__Data segment__:
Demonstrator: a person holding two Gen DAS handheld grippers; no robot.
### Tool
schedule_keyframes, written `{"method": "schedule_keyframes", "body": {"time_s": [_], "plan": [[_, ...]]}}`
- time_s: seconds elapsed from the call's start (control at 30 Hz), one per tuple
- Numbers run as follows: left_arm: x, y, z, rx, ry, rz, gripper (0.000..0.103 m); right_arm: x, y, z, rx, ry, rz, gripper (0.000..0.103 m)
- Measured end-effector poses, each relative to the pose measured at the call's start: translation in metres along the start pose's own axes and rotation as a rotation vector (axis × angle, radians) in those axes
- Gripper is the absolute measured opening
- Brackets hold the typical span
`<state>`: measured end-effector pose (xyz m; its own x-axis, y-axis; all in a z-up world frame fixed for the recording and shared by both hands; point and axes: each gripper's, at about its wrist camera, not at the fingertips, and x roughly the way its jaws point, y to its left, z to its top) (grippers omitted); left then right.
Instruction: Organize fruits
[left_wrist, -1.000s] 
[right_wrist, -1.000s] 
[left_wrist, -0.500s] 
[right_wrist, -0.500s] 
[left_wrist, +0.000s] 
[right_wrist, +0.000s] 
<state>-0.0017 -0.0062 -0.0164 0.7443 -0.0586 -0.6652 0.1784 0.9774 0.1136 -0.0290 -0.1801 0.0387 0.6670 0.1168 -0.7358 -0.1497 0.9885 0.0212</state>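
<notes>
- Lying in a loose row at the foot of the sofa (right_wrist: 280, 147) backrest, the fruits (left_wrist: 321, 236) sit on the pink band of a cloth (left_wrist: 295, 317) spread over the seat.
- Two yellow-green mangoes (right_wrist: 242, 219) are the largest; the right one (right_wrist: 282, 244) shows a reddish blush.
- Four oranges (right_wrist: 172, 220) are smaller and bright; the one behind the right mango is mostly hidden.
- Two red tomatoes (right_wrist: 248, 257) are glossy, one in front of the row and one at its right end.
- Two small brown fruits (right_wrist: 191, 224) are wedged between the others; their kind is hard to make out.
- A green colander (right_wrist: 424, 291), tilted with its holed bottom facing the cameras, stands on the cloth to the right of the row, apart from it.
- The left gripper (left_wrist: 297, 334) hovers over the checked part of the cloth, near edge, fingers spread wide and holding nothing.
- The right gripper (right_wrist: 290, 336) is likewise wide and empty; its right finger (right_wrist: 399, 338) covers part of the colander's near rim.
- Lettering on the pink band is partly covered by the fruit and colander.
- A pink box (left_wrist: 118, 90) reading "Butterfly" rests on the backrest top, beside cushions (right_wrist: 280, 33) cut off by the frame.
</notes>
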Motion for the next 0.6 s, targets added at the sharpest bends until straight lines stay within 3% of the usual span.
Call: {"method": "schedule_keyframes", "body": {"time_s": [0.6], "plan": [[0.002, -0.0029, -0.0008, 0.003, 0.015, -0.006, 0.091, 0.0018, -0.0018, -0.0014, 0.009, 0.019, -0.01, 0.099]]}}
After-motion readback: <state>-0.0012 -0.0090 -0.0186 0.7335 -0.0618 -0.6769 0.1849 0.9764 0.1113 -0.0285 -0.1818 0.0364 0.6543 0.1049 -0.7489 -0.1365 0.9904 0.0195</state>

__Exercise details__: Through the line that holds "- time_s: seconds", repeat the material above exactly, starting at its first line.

__Expected answer__:
Demonstrator: a person holding two Gen DAS handheld grippers; no robot.
### Tool
schedule_keyframes, written `{"method": "schedule_keyframes", "body": {"time_s": [_], "plan": [[_, ...]]}}`
- time_s: seconds elapsed from the call's start (control at 30 Hz), one per tuple

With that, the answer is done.